What you will do: Could you retype all of the data below exactly as given?

::::

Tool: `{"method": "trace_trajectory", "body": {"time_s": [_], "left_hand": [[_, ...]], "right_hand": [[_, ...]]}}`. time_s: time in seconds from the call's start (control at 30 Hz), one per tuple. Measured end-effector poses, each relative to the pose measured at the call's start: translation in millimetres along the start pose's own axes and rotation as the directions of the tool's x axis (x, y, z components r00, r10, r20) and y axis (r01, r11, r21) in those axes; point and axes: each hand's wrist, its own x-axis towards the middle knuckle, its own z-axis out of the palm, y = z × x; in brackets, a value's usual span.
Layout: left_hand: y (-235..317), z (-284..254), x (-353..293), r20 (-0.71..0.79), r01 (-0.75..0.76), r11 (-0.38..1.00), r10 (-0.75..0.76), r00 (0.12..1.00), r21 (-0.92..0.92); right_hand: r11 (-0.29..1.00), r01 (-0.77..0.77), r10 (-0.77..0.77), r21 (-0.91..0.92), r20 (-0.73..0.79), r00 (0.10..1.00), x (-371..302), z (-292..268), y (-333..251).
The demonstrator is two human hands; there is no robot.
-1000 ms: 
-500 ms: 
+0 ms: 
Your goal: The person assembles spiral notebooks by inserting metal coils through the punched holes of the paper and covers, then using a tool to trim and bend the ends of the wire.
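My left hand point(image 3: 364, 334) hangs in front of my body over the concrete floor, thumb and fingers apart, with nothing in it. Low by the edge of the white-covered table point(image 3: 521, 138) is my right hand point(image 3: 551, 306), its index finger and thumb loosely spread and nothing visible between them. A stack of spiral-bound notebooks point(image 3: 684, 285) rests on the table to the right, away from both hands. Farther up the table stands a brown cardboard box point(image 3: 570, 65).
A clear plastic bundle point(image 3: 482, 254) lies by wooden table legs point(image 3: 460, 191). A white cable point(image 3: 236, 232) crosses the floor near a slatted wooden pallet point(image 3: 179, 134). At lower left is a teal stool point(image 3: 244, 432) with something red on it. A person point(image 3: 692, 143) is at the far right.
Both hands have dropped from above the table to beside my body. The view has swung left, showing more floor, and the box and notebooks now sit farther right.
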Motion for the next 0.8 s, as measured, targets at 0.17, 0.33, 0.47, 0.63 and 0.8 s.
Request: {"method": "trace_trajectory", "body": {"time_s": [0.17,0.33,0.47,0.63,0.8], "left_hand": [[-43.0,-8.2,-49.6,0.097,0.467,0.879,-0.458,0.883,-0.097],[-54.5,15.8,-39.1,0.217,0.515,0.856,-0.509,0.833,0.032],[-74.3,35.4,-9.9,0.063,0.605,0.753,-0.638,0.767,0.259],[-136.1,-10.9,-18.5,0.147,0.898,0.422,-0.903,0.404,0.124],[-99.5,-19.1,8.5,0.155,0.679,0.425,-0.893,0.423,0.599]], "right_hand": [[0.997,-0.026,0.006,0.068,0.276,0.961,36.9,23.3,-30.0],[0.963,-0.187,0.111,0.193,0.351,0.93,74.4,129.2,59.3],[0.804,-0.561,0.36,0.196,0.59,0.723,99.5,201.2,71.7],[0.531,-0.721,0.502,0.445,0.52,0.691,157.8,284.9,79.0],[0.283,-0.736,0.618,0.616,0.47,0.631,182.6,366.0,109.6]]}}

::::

Solution below:
Tool: `{"method": "trace_trajectory", "body": {"time_s": [_], "left_hand": [[_, ...]], "right_hand": [[_, ...]]}}`. time_s: time in seconds from the call's start (control at 30 Hz), one per tuple. Measured end-effector poses, each relative to the pose measured at the call's start: translation in millimetres along the start pose's own axes and rotation as the directions of the tool's x axis (x, y, z components r00, r10, r20) and y axis (r01, r11, r21) in those axes; point and axes: each hand's wrist, its own x-axis towards the middle knuckle, its own z-axis out of the palm, y = z × x; in brackets, a value's usual span.
Layout: left_hand: y (-235..317), z (-284..254), x (-353..293), r20 (-0.71..0.79), r01 (-0.75..0.76), r11 (-0.38..1.00), r10 (-0.75..0.76), r00 (0.12..1.00), r21 (-0.92..0.92); right_hand: r11 (-0.29..1.00), r01 (-0.77..0.77), r10 (-0.77..0.77), r21 (-0.91..0.92), r20 (-0.73..0.79), r00 (0.10..1.00), x (-371..302), z (-292..268), y (-333..251).
The demonstrator is two human hands; there is no robot.
-1000 ms: 
-500 ms: 
+0 ms: 
Your goal: The person assembles spiral notebooks by inserting metal coils through the punched holes of the paper and covers, then using a tool to trim and bend the ends of the wire.
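My left hand point(image 3: 364, 334) hangs in front of my body over the concrete floor, thumb and fingers apart, with nothing in it. Low by the edge of the white-covered table point(image 3: 521, 138) is my right hand point(image 3: 551, 306), its index finger and thumb loosely spread and nothing visible between them. A stack of spiral-bound notebooks point(image 3: 684, 285) rests on the table to the right, away from both hands. Farther up the table stands a brown cardboard box point(image 3: 570, 65).
A clear plastic bundle point(image 3: 482, 254) lies by wooden table legs point(image 3: 460, 191). A white cable point(image 3: 236, 232) crosses the floor near a slatted wooden pallet point(image 3: 179, 134). At lower left is a teal stool point(image 3: 244, 432) with something red on it. A person point(image 3: 692, 143) is at the far right.
Both hands have dropped from above the table to beside my body. The view has swung left, showing more floor, and the box and notebooks now sit farther right.
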Motion for the next 0.8 s, as measured, targets at 0.17, 0.33, 0.47, 0.63 and 0.8 s.
Request: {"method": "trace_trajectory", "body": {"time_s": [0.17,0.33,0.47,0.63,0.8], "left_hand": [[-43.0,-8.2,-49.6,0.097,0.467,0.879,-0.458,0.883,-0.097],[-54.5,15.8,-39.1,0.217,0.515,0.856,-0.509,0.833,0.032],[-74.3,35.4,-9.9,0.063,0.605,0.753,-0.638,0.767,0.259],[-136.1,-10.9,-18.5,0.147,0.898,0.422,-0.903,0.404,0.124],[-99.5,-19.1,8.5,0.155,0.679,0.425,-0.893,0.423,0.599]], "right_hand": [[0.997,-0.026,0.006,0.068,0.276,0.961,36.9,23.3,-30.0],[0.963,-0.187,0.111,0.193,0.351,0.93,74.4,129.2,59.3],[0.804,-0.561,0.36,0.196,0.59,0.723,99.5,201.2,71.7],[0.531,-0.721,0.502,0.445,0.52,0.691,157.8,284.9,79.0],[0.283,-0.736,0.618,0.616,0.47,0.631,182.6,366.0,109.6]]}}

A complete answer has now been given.